Data shown:
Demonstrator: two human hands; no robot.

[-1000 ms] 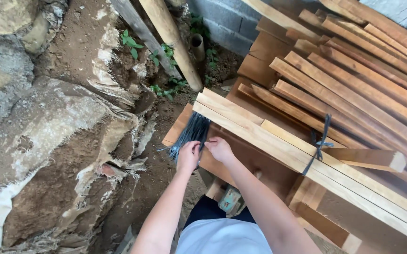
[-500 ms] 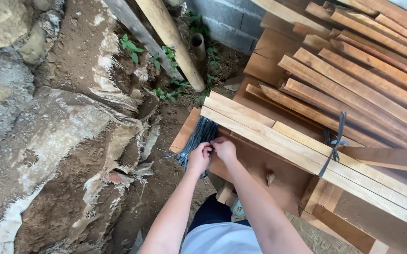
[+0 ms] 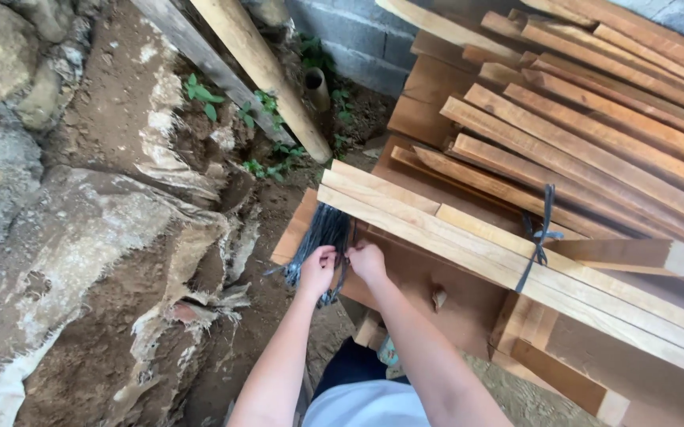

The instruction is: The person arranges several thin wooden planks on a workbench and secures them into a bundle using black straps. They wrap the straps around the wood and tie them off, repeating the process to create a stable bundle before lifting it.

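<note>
Two hands, left hand (image 3: 317,267) and right hand (image 3: 366,261), meet side by side, pinching a dark strap bundle (image 3: 322,235) (hanging strands) under the near end of pale wooden battens (image 3: 468,237).

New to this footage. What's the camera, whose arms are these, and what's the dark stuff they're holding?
There is no machine here: one camera sits on a person's head and looks down, so the two bare arms rising from the bottom edge are the wearer's own. The left hand and right hand are close together, both pinching a hanging bundle of thin dark strands at the near end of a stack of long pale wooden slats. Whether the strands are wire or cord cannot be told. Further along, a dark tie is already wrapped around the same slats. Behind lie more reddish wooden planks. To the left are bare earth and rock, with a round wooden pole leaning across.
</note>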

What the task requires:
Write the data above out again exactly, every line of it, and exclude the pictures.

Response to the task:
Demonstrator: two human hands; no robot.

[-1000 ms] 
[-500 ms] 
[+0 ms] 

The instruction is: The person arranges several thin wooden planks on a workbench and secures them into a bundle using black straps. They wrap the straps around the wood and tie them off, repeating the process to create a stable bundle before lifting it.

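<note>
Two hands, left hand (image 3: 317,267) and right hand (image 3: 366,261), meet side by side, pinching a dark strap bundle (image 3: 322,235) (hanging strands) under the near end of pale wooden battens (image 3: 468,237).

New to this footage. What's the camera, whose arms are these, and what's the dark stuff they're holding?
There is no machine here: one camera sits on a person's head and looks down, so the two bare arms rising from the bottom edge are the wearer's own. The left hand and right hand are close together, both pinching a hanging bundle of thin dark strands at the near end of a stack of long pale wooden slats. Whether the strands are wire or cord cannot be told. Further along, a dark tie is already wrapped around the same slats. Behind lie more reddish wooden planks. To the left are bare earth and rock, with a round wooden pole leaning across.
</note>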

This output has been written out in full.